Your interviewer wants to ensure you can produce great content, but they also may want you to get the content out into the world. Depending on the specifics of your role, they might want you to do some light design work, know the basics of WordPress, or understand email marketing. Be honest about your experience, and if you don’t know how to respond, highlight your ability to learn new tools quickly:
“I used InDesign in my Introduction to Marketing class last semester. I only know the basics, but I really enjoyed playing around with it, and my instructor was impressed by how quickly I picked it up. I have a knack for learning new programs and love to stretch myself, so I’m confident that I can learn any new programs you need me to know.”
In any internship, you’ll be working with a lot of different people, and your interviewer wants to ensure that you can get along with others and stay cool under pressure. You can use the STAR method for this classic behavioral interview question. In telling your story, briefly describe the negative part of the situation, and then focus on the resolution and positive outcome.
“My classmate and I had very different ideas about how to move forward on a group term paper. We sat down and discussed each of our ideas, and soon realized they both had merit. So, we combined them and presented a unified, stronger front to the professor. By practicing empathy and understanding my classmate’s perspective, we wrote a great paper.”
Your interviewer wants to ensure that you can communicate effectively in any situation—not just fluent long-form articles! Share the actual ways in which you communicate (in person, by email, etc.), and then describe your personal communication style, whether it’s straightforward, diplomatic, or more of a listener. And, as always, let them know that you’re adaptable, linking specific ways of communicating to specific situations. That could look like this:
“For a quick question, I use Skype or a text—it works great for a ‘yes’ or ‘no.’ If I need to have an actual conversation, I pick up the phone. And I’ll schedule a meeting for any new project or more in-depth conversation; I like to make sure everyone’s prepared for a more involved discussion. I’m a big believer in being direct, so I try to be very straightforward and leave no room for confusion in my communications.”

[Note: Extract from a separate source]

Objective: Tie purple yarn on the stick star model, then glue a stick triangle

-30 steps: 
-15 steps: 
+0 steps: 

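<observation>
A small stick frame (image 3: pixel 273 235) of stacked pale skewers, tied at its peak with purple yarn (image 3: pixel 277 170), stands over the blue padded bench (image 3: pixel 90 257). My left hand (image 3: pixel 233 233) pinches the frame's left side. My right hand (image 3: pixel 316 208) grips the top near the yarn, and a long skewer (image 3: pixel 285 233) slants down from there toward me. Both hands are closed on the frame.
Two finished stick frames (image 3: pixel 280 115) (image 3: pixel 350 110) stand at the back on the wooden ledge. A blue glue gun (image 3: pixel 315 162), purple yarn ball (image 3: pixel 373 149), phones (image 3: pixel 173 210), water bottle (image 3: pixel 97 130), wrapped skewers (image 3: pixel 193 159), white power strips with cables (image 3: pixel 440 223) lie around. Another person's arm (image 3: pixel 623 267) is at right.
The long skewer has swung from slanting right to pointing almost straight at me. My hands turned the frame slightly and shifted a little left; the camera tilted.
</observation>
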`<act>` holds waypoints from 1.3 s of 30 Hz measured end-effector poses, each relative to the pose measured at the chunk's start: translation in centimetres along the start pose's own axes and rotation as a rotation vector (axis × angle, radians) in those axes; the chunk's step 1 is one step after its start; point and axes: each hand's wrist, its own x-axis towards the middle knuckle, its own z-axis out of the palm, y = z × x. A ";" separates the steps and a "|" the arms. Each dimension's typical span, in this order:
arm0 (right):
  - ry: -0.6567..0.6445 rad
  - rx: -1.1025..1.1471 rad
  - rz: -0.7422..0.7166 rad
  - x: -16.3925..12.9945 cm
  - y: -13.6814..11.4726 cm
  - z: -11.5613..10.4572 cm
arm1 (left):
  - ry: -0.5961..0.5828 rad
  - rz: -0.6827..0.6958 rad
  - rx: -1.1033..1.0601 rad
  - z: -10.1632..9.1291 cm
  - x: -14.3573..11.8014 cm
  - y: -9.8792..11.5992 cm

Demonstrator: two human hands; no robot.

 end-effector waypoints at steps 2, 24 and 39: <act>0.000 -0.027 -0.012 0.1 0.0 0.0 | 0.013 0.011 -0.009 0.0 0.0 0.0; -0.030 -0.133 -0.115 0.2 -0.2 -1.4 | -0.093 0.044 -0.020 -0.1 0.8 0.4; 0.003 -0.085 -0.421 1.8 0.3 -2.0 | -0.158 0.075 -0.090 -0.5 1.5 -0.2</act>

Good writers read. Your interviewer is trying to learn more about you as a person and as a writer. You don’t need to talk about the last book you read—rather, focus on one you read, liked, and remember, and use it as a way to share something new about you. A solid, creative answer might look like this:
“I recently read Sisters Brothers by Patrick DeWitt. As a writer, I’m always thrilled to read a book where I’m inspired by both the writing and the content. This book was so original, and his voice was so clever. When I read, I like to try all different genres and authors—it keeps my writing fresh, and it gets me out of my comfort zone.”
Writing is a form of communicating, and many writers are expected to know the major social media platforms so they can get their work out into the world and make it accessible to different audiences. Highlight all the platforms you know, big and small, and if you have any particular insights to share, go for it.
“I know all the basic platforms: Instagram, Facebook, Twitter, and LinkedIn. I’m well versed in writing for a specific platform, ensuring Instagram posts are image-focused, Twitter posts are succinct, and LinkedIn posts are purely professional. At my last internship, I used HootSuite to preschedule my posts to ensure consistency and quality.”
Whether you’re seeking to write the next great American novel or the next viral social media post, getting a writing internship is a key first step in your writing career. If you research the company and have strong answers for these 10 questions—and know your way around an Oxford comma—you’ll be well on your way.